# Work required
Verbatim, and with nothing else, reproduce the data below from its first line through the line containing "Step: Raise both".

─── Given records ───

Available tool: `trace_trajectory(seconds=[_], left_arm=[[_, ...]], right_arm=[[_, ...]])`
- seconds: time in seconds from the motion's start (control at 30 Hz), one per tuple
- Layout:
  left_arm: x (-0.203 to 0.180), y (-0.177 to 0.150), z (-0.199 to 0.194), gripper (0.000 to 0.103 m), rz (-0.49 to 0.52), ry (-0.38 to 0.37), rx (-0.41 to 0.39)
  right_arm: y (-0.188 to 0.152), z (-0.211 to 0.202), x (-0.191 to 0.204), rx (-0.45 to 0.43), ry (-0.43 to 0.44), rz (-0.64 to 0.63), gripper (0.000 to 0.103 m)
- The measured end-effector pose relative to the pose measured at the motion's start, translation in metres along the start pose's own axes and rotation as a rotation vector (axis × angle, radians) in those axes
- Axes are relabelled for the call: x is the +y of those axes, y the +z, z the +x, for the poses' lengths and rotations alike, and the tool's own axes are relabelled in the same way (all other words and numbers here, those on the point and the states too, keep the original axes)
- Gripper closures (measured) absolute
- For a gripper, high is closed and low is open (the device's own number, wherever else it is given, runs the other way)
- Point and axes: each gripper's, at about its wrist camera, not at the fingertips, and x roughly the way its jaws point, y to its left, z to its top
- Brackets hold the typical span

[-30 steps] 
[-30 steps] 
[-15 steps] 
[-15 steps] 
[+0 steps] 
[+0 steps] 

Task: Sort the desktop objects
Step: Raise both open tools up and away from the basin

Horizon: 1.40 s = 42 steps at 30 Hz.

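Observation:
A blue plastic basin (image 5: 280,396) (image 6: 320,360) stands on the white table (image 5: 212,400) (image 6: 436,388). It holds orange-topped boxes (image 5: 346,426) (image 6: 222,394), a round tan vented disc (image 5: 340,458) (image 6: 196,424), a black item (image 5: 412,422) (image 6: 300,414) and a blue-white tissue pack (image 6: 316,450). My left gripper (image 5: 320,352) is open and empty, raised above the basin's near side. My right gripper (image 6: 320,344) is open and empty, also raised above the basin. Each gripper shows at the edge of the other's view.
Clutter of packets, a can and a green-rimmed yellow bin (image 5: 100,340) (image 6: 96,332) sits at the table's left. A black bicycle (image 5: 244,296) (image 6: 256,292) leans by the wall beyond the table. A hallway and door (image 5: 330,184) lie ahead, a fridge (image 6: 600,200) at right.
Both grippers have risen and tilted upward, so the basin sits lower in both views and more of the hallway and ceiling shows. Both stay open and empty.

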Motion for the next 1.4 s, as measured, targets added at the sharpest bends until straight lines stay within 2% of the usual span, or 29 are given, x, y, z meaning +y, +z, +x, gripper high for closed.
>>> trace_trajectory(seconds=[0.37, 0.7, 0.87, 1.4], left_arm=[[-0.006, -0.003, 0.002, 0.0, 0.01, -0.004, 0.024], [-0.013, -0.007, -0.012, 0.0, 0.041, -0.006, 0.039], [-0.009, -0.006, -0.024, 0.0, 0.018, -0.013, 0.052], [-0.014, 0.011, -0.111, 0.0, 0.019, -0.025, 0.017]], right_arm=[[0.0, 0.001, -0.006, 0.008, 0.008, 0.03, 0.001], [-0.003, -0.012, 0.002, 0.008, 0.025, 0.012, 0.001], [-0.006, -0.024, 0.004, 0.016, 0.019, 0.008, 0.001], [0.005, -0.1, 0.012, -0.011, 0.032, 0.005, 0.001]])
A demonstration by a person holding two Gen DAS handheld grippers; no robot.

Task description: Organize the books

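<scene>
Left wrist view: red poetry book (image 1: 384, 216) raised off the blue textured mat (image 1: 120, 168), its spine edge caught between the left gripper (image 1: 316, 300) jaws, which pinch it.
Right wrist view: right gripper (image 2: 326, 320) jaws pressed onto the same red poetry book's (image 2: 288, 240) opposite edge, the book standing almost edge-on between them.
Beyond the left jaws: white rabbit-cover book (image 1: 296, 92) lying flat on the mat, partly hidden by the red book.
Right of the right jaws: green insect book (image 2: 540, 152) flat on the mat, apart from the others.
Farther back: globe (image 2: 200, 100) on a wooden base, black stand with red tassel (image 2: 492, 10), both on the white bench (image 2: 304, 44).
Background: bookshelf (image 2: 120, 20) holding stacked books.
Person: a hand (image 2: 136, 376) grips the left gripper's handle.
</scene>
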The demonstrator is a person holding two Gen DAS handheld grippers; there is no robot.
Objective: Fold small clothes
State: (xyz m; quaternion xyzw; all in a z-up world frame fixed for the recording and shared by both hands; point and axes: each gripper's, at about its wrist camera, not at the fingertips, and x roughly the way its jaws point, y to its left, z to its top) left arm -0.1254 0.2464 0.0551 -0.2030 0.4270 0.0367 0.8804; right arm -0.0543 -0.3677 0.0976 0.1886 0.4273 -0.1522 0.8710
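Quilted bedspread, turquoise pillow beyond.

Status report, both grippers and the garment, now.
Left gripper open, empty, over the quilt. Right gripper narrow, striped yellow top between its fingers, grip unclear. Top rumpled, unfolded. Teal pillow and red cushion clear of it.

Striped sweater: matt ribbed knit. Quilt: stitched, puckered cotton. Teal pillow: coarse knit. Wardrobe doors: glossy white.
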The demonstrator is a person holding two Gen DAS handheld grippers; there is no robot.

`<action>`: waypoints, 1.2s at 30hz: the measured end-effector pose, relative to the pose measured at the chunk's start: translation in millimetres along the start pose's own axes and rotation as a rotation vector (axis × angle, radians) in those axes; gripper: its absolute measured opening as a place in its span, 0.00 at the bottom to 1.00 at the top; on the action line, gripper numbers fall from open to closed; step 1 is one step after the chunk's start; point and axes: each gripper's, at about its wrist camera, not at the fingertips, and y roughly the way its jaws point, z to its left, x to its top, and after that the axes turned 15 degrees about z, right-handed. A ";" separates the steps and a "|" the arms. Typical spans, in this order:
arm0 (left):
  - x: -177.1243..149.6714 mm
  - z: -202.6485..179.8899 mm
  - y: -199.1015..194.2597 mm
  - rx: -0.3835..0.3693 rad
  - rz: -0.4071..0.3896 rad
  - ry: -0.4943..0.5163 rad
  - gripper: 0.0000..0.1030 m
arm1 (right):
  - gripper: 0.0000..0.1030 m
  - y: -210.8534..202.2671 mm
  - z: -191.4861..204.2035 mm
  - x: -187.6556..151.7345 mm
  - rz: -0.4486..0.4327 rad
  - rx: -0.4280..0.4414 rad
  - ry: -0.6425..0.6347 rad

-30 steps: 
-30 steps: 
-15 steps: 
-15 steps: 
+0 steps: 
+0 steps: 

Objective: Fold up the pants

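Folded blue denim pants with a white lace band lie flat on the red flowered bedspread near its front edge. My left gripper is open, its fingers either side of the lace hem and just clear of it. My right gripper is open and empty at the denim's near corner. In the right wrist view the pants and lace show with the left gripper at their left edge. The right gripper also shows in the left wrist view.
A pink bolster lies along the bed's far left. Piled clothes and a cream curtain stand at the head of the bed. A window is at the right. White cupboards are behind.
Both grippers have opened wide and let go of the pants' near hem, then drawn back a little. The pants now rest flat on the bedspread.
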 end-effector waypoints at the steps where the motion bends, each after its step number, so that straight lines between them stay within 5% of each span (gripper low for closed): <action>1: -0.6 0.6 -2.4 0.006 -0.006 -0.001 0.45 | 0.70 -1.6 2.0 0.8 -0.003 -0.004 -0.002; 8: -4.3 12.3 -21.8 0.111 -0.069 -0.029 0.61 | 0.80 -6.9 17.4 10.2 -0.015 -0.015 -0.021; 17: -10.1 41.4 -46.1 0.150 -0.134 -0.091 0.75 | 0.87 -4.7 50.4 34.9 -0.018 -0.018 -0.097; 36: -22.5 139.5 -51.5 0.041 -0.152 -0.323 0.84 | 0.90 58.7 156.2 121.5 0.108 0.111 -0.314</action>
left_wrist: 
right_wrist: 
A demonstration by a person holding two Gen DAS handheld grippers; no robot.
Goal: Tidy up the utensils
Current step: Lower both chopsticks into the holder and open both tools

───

# Written reply
Available tool: `trace_trajectory(seconds=[_], left_arm=[[_, ...]], right_arm=[[_, ...]])`
- seconds: time in seconds from the motion's start (control at 30 Hz), one per tuple
- Layout:
  left_arm: x (-0.203 to 0.180), y (-0.177 to 0.150), z (-0.199 to 0.194), gripper (0.000 to 0.103 m), rz (-0.49 to 0.52), ry (-0.38 to 0.37), rx (-0.41 to 0.39)
  right_arm: y (-0.188 to 0.152), z (-0.211 to 0.202), x (-0.191 to 0.204), rx (-0.45 to 0.43), ry (-0.43 to 0.44), rz (-0.64 to 0.63), gripper (0.000 to 0.103 m)
- The measured end-effector pose relative to the pose measured at the motion's start, translation in metres along the start pose's own axes and rotation as a rotation vector (axis × angle, radians) in those axes
- Axes are relabelled for the call: x is the +y of those axes, y the +z, z the +x, for the poses' lengths and rotations alike, and the tool's own axes are relabelled in the same way (all other words and numbers here, those on the point and the states too, keep the original axes)
- Gripper closures (measured) absolute
- For a gripper, high is closed and low is open (the device's own number, wherever else it is given, runs the other way)
- Point and axes: each gripper's, at about its wrist camera, not at the fingertips, and x roughly the way its jaws point, y to its left, z to its top
- Brackets hold the typical span

[-30 steps] 
[-30 steps] 
[-15 steps] 
[-15 steps] 
[+0 steps] 
[+0 steps] 

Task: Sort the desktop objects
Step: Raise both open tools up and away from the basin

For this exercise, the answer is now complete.